** Your assignment **
Write out the whole listing word for word.
+++ Data section
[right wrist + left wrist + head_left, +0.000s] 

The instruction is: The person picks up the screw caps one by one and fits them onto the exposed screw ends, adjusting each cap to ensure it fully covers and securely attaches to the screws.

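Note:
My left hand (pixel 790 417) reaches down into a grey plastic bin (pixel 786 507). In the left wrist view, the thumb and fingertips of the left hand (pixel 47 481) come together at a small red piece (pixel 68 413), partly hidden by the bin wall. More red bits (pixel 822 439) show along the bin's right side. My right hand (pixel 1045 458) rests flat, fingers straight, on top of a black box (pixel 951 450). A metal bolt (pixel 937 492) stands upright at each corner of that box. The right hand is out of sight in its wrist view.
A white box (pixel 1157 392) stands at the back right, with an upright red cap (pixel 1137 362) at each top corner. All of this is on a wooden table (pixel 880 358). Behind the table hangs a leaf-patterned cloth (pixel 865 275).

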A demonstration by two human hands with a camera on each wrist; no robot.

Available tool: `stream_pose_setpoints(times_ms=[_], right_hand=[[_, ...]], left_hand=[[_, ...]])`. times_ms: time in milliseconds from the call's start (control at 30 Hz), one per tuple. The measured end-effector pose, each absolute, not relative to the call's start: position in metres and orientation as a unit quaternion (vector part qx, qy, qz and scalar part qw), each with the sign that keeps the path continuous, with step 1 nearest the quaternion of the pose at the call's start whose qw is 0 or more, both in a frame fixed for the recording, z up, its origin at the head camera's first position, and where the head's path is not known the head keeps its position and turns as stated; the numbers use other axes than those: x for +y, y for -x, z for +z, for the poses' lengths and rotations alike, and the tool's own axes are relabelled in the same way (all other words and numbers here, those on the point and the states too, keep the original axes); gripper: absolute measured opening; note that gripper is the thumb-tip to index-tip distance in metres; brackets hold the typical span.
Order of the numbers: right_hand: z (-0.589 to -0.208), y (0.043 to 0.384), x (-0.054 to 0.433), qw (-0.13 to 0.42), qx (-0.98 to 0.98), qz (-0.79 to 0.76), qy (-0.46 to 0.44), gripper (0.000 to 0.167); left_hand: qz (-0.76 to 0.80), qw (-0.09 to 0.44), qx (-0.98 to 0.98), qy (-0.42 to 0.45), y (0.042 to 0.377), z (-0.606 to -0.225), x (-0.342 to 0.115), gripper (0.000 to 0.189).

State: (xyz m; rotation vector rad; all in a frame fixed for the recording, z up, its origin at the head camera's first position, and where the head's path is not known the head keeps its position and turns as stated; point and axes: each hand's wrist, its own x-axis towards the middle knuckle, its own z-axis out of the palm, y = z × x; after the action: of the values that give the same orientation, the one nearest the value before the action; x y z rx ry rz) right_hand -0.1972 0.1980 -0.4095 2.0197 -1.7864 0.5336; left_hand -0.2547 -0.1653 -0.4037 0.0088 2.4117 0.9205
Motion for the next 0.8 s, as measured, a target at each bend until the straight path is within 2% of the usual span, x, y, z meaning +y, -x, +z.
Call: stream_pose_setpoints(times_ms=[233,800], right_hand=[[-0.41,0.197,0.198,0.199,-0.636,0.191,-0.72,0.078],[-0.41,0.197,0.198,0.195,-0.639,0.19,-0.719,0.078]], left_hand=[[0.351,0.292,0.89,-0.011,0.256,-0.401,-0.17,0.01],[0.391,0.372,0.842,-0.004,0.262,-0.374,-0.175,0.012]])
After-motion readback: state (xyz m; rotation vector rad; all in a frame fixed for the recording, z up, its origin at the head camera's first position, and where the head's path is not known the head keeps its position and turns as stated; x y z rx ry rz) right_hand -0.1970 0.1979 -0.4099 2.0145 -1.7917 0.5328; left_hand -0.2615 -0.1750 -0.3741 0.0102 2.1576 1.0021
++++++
** Response **
[right wrist + left wrist + head_left, +0.000s] 

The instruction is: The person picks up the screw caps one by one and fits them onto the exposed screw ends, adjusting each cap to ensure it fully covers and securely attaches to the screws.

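Note:
My left hand (pixel 790 417) reaches down into a grey plastic bin (pixel 786 507). In the left wrist view, the thumb and fingertips of the left hand (pixel 47 481) come together at a small red piece (pixel 68 413), partly hidden by the bin wall. More red bits (pixel 822 439) show along the bin's right side. My right hand (pixel 1045 458) rests flat, fingers straight, on top of a black box (pixel 951 450). A metal bolt (pixel 937 492) stands upright at each corner of that box. The right hand is out of sight in its wrist view.
A white box (pixel 1157 392) stands at the back right, with an upright red cap (pixel 1137 362) at each top corner. All of this is on a wooden table (pixel 880 358). Behind the table hangs a leaf-patterned cloth (pixel 865 275).
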
A demonstration by two human hands with a camera on each wrist; no robot.

Available tool: `stream_pose_setpoints(times_ms=[_], right_hand=[[_, ...]], left_hand=[[_, ...]])`. times_ms: time in milliseconds from the call's start (control at 30 Hz), one per tuple. The measured end-effector pose, each absolute, not relative to the call's start: position in metres and orientation as a unit quaternion (vector part qx, qy, qz and scalar part qw), each with the sign that keeps the path continuous, with step 1 nearest the quaternion of the pose at the call's start whose qw is 0 or more, both in a frame fixed for the recording, z up, its origin at the head camera's first position, and where the head's path is not known the head keeps its position and turns as stated; the numbers use other axes than those: x for +y, y for -x, z for +z, for the poses' lengths and rotations alike, and the tool's own axes are relabelled in the same way (all other words and numbers here, those on the point and the states too, keep the original axes); gripper: absolute measured opening; note that gripper is the thumb-tip to index-tip distance in metres; brackets hold the typical span.
Order of the numbers: right_hand: z (-0.589 to -0.208), y (0.043 to 0.384), x (-0.054 to 0.433), qw (-0.13 to 0.42), qx (-0.98 to 0.98), qz (-0.79 to 0.76), qy (-0.46 to 0.44), gripper (0.000 to 0.167); left_hand: qz (-0.76 to 0.80), qw (-0.09 to 0.44), qx (-0.98 to 0.98), qy (-0.42 to 0.45), y (0.042 to 0.377), z (-0.606 to -0.225), x (-0.342 to 0.115), gripper (0.000 to 0.189).

State: (xyz m; rotation vector rad; all in a frame fixed for the recording, z up, its origin at the head camera's first position, and where the head's path is not known the head keeps its position and turns as stated; point and axes: each hand's wrist, its own x-axis towards the middle knuckle, its own z-axis out of the palm, y = z × x; after the action: of the values that give the same orientation, the one nearest the value before the action; x y z rx ry rz) right_hand -0.1972 0.1980 -0.4095 2.0197 -1.7864 0.5336; left_hand -0.2547 -0.1653 -0.4037 0.0088 2.4117 0.9205
Motion for the next 0.8 s, as measured, a target at each bend until the straight path is within 2% of the usual span, x, y, z meaning +y, -x, +z.
Call: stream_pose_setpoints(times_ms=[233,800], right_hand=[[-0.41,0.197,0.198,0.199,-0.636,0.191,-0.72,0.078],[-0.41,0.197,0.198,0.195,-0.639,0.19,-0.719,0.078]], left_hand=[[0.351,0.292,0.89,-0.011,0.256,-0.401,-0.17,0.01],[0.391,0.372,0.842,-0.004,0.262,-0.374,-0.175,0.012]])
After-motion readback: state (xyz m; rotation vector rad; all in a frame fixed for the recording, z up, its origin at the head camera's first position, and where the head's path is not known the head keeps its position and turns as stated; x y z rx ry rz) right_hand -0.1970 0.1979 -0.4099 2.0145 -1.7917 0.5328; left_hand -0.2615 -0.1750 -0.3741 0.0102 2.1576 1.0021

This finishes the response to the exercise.